Like gun control, this issue feels like another where what goes on in the USA is a cautionary tale. There’s plenty of other ways Australian politics goes stupid, don’t get me wrong, but at least on this issue we don’t have the demographics or political system to empower the nutters.
Agree. Requiring everyone to vote counts that vast common sense in the middle.
It’s about controlling the lives of women primarily, I agree. But it’s also about controlling the lives of the working class, both female and male.
If you are a wealthy US female, do you really think rescinding Roe vs Wade will have any impact whatsoever on your access to safe, trained medical abortion? Or will you simply book a return flight to somewhere in Europe or elsewhere for a few days?
For most women who are well off and healthy, it will be okay.
But for those who need emergency care, which precludes travel – don’t be too sure.
In Poland abortion is allowed only when the woman’s life is at risk, but there’s enormous uncertainty how, exactly, doctors can prove that the woman would have died, especially when they care for her and she survives as a result. Last year, a woman died of sepsis while her doctors were crossing their Ts and dotting their Is making sure that providing the medical care she needed wouldn’t land them in prison for 20 years. (Yes, twenty years). The patient died precisely because she needed emergency care and couldn’t just cross the border to Germany.
Pretty much the exact same happened in Ireland – the landmark case that finally made them legalise abortion. The now deceased woman in question was a dentist, so presumably not terribly poor.
In a number of American states, patients presenting with incomplete miscarriage are turned away at emergency departments already.
As usual, the poor will be hit by far the hardest – I wouldn’t deny that for a second.
But make no mistake: no pregnant woman in the affected states will be entirely safe.
And the cruelty is the point.
Roe v Wade doesn’t have anything to with Australia – no matter how you try to twist it. It is merely a US constitutional issue whereby the court said it was a problem for elected representatives.
Nothing to do with Constitutional rights- why should one individual have more rights than others -under the law everyone is equal – logically why should females have more rights than males if all are equalled the goal is equality.
As for abortion – it should be between the doctor and the patient, the State should butt out- this is what the reality is in Australia. Anyone trying to morph problems in other countries to become problems here should be roundly denounced.
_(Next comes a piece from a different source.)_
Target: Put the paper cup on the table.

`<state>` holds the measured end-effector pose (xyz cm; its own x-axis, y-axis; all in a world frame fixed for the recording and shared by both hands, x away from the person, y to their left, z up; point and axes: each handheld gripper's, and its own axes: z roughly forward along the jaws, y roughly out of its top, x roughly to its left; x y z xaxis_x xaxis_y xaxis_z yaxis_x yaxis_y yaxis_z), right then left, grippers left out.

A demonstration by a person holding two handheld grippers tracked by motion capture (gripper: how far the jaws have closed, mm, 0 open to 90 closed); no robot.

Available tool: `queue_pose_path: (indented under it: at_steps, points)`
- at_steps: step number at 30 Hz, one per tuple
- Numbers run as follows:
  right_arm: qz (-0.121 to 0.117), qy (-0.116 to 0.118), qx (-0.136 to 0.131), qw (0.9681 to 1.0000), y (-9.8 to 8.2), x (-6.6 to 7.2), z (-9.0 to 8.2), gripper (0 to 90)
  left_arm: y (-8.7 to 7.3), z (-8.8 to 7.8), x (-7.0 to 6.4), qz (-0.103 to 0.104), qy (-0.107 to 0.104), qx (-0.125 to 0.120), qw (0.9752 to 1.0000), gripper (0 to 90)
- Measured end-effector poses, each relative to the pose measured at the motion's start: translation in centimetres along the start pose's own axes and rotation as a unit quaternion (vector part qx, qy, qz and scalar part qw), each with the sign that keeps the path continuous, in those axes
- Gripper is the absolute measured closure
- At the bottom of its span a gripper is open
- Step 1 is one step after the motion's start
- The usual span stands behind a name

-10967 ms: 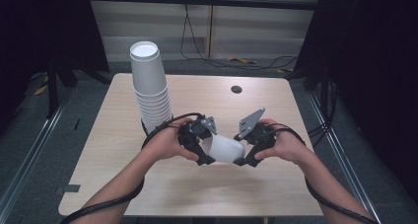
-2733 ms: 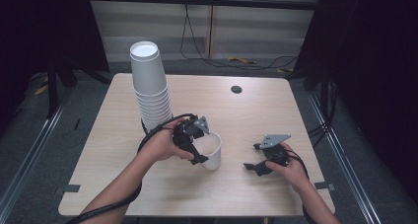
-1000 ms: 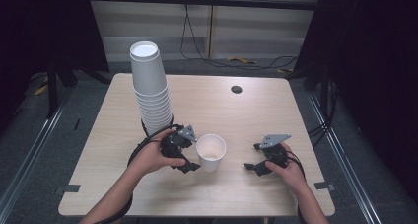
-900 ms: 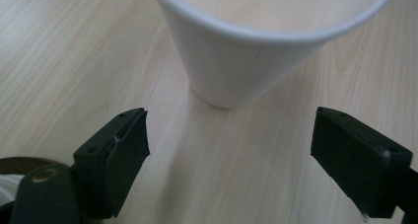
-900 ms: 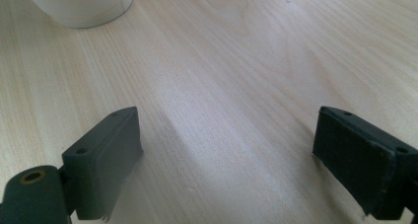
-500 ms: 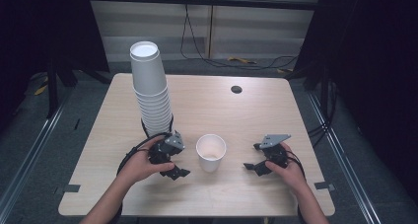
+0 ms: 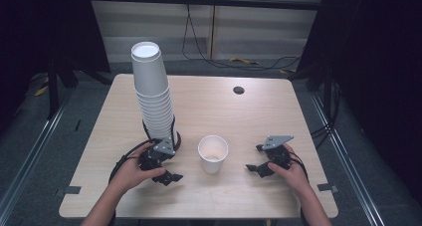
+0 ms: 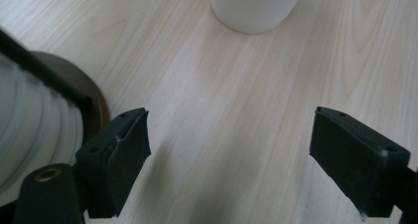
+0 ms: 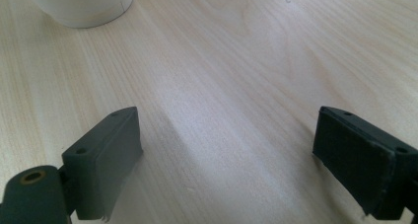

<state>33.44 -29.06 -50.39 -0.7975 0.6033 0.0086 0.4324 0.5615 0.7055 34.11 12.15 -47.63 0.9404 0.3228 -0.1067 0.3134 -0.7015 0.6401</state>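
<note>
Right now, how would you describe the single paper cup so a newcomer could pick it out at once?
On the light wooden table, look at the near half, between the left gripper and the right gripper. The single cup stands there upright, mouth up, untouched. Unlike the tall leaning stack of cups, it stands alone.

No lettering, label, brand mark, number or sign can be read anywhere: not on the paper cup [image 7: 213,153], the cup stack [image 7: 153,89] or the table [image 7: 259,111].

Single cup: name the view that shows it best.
The high view: the whole cup stands upright, open mouth up, on the table. The left gripper view catches just its base; the right gripper view, its base at the top left corner.
</note>
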Motion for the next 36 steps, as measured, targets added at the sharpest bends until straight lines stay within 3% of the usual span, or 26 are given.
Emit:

“Anyone trying to morph problems in other countries to become problems here should be roundly denounced.”
This is a strange way of looking at this article. There’s plenty of pathways for issues in another country to have parallels in our own politics without anything needing to try to “morph problems in other countries to become problems here”.
Not least because of how much of the American political narrative pervades the internet and the media we consume, but also because there are patterns to cultural change and similar factors in different countries. Why would we think that we’re so exceptional that nothing that goes on outside our shores wouldn’t have any relevance to us?
Using this reasoning, with male circumcision being a common practise, female circumcision should be legal?
Don’t give people like that ideas.
If it makes you sleep better, I’m perfectly happy for every man to freely choose whether or not he wants to remove any fetus that has burrowed its way into his reproductive tract and hooked itself up to his bloodstream.
I don’t have a problem with women having to carry a baby to term if they can drop it off at the nearest rabid right-to-lifer’s house for them to take responsibility for feeding, clothing and educating the said child.
The hypocrisy of the Right to Life mob is extraordinary. They don’t give a toss what happens to the child once it’s out, or whether the pregnant woman wants or is able to care for it.
Contraception should never be a bone of contention; nor should access to safe abortion. It is far better for people to have children they genuinely want to care for, than to be forced into maternity.